実績は2400mのG2勝利が最高で、他にはパリ大賞でハリケーンレーンに敗れ3着、英インターナショナルステークスでミシュリフに敗れるもラヴに先着し2着などがあります。
ラービアー
4歳牝馬。父は凱旋門賞を制しているシーザスターズ。
実績は今年8月に2500mのG2勝利や2020年ヴェルメイユ賞でタルナワに敗れ2着など。
注目してほしいのは2020年の凱旋門賞に出走しており、あのエネイブルに先着して5着という点。またG1含むすべてのレースにおいて6着以下がないという点にも気をつけたいですね。
ブルーム
5歳牡馬。父はオーストラリア、オーストラリアの母がウィジャボードです。
キーファーズが共同馬主をしているけれど、ぱっとしない馬だなと思っていましたが今年7月にサンクルー大賞(2400m)にてG1制覇。このレースには昨年凱旋門賞2着のインスウープも出ていました。(筆者はインスウープの名前が好きです。)

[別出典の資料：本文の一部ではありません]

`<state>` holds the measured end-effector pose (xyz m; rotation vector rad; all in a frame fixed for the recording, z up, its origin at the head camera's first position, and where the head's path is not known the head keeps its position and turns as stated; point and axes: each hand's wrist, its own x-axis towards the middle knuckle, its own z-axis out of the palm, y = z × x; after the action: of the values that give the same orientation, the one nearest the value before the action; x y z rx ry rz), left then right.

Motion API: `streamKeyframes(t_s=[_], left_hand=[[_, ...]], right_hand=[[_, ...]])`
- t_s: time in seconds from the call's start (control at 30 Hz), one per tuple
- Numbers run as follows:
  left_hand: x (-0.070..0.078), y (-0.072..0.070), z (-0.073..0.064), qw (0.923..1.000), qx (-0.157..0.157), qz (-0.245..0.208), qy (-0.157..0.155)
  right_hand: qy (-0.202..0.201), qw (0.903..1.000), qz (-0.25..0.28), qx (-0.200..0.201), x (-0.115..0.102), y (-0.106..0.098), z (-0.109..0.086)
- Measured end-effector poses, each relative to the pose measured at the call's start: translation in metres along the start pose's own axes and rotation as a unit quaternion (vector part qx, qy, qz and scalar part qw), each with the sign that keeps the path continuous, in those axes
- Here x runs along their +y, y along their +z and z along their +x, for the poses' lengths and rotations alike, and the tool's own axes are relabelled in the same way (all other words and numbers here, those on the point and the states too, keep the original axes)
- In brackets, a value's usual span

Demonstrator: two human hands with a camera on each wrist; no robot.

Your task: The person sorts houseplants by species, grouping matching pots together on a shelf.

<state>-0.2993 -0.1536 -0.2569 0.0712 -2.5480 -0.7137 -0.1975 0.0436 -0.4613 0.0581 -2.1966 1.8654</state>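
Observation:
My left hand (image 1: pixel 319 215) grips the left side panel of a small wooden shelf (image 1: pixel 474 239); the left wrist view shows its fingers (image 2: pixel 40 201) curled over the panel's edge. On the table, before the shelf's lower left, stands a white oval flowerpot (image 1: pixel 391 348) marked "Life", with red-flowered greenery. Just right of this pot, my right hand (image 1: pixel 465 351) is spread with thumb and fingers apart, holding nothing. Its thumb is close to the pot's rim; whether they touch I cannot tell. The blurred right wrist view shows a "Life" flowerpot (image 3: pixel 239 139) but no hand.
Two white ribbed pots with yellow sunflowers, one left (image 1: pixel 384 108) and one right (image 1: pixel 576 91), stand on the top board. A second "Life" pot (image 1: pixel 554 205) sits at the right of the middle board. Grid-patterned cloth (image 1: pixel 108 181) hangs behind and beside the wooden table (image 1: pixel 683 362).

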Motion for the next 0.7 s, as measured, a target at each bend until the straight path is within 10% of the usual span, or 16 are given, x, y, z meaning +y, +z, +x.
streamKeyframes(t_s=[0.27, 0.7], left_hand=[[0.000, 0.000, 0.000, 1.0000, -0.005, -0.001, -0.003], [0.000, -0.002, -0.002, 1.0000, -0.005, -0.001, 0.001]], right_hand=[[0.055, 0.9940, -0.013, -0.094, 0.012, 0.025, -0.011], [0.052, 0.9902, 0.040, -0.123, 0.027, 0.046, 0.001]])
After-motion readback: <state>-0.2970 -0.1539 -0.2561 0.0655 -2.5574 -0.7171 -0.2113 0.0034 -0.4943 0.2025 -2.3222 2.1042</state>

キングジョージでは5頭中4着でしたが、フォワ賞ではディープボンドに次いで2着です。
凱旋門賞では武豊騎手が騎乗予定ですので日本馬並に応援したい一頭です。ただ59.5kgの斤量はなかなか厳しそうです。
トルカータータッソ
今記事を執筆するまで存在すら知りませんでした。ドイツの4歳牡馬で父はアドラーフラッグ(Adlerflug)です。アレンカーと同じですね。ドイツの名種牡馬なのでしょうか。
2020年G1ベルリン大賞(2400m)、2021年9月5日G1バーデン大賞(2400m)を稍重で勝っています。圧勝ではありませんでした。
ドイツ競馬はまったく分かりませんがレーティングだとディープボンドの1つ上、スノーフォールの1つ下の119に位置しているので無視できません。
以上で注目馬の紹介でした。出走馬すべてを解説したわけではないので注意してください。
凱旋門賞には出走しない有力馬
セントマークスバシリカ
3歳牡馬。2000mG1で強さを見せていましたが、けがにより引退しました。
ミシュリフ
4歳牡馬。実は2020年サンバサウジダービーカップにて武豊騎乗のフルフラットに負けていました。
その後は仏ダービー、ドバイシーマクラシック、英インターナショナルステークスを制覇し2021年10月1日時点でレーティング世界最強馬の一頭です
ティオーナ
3歳牝馬。スノーフォールにヴェルメイユ賞で勝った馬。今後に注目。